### Activity
The answer should consist of every line of the material, repeated verbatim.

===== Dataset excerpt

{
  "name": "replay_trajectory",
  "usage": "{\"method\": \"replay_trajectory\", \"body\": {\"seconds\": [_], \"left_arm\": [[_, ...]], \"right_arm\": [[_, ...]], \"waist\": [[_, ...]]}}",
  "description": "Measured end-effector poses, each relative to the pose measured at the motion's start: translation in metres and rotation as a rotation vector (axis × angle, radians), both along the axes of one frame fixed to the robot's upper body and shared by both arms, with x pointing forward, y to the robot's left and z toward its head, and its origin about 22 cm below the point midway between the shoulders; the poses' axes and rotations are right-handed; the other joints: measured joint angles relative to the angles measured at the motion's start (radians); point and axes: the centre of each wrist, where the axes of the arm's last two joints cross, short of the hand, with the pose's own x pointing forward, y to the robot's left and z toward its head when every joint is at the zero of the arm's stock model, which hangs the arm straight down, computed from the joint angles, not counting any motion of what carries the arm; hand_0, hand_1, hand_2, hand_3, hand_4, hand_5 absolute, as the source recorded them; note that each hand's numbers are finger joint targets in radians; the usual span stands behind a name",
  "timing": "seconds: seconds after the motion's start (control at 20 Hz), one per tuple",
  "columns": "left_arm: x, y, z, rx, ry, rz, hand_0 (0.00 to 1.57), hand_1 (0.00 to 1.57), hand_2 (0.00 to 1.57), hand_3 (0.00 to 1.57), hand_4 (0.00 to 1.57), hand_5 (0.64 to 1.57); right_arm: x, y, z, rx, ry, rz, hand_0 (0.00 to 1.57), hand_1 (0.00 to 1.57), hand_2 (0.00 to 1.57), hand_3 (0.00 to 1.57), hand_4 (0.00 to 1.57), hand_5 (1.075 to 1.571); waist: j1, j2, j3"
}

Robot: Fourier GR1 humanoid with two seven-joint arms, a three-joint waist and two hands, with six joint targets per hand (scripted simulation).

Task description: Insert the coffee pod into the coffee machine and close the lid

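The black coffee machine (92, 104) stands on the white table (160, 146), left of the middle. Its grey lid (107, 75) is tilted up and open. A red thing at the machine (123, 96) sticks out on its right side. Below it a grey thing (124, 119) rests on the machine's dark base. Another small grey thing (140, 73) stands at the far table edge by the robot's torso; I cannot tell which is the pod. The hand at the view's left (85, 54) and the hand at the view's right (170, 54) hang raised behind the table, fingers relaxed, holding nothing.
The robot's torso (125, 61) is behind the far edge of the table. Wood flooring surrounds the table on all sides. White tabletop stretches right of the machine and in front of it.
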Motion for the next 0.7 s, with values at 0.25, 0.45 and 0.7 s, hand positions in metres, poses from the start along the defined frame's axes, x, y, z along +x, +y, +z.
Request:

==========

### Problem solution
{
  "name": "replay_trajectory",
  "usage": "{\"method\": \"replay_trajectory\", \"body\": {\"seconds\": [_], \"left_arm\": [[_, ...]], \"right_arm\": [[_, ...]], \"waist\": [[_, ...]]}}",
  "description": "Measured end-effector poses, each relative to the pose measured at the motion's start: translation in metres and rotation as a rotation vector (axis × angle, radians), both along the axes of one frame fixed to the robot's upper body and shared by both arms, with x pointing forward, y to the robot's left and z toward its head, and its origin about 22 cm below the point midway between the shoulders; the poses' axes and rotations are right-handed; the other joints: measured joint angles relative to the angles measured at the motion's start (radians); point and axes: the centre of each wrist, where the axes of the arm's last two joints cross, short of the hand, with the pose's own x pointing forward, y to the robot's left and z toward its head when every joint is at the zero of the arm's stock model, which hangs the arm straight down, computed from the joint angles, not counting any motion of what carries the arm; hand_0, hand_1, hand_2, hand_3, hand_4, hand_5 absolute, as the source recorded them; note that each hand's numbers are finger joint targets in radians; the usual span stands behind a name",
  "timing": "seconds: seconds after the motion's start (control at 20 Hz), one per tuple",
  "columns": "left_arm: x, y, z, rx, ry, rz, hand_0 (0.00 to 1.57), hand_1 (0.00 to 1.57), hand_2 (0.00 to 1.57), hand_3 (0.00 to 1.57), hand_4 (0.00 to 1.57), hand_5 (0.64 to 1.57); right_arm: x, y, z, rx, ry, rz, hand_0 (0.00 to 1.57), hand_1 (0.00 to 1.57), hand_2 (0.00 to 1.57), hand_3 (0.00 to 1.57), hand_4 (0.00 to 1.57), hand_5 (1.075 to 1.571); waist: j1, j2, j3"
}

Robot: Fourier GR1 humanoid with two seven-joint arms, a three-joint waist and two hands, with six joint targets per hand (scripted simulation).

Task description: Insert the coffee pod into the coffee machine and close the lid

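The black coffee machine (92, 104) stands on the white table (160, 146), left of the middle. Its grey lid (107, 75) is tilted up and open. A red thing at the machine (123, 96) sticks out on its right side. Below it a grey thing (124, 119) rests on the machine's dark base. Another small grey thing (140, 73) stands at the far table edge by the robot's torso; I cannot tell which is the pod. The hand at the view's left (85, 54) and the hand at the view's right (170, 54) hang raised behind the table, fingers relaxed, holding nothing.
The robot's torso (125, 61) is behind the far edge of the table. Wood flooring surrounds the table on all sides. White tabletop stretches right of the machine and in front of it.
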Motion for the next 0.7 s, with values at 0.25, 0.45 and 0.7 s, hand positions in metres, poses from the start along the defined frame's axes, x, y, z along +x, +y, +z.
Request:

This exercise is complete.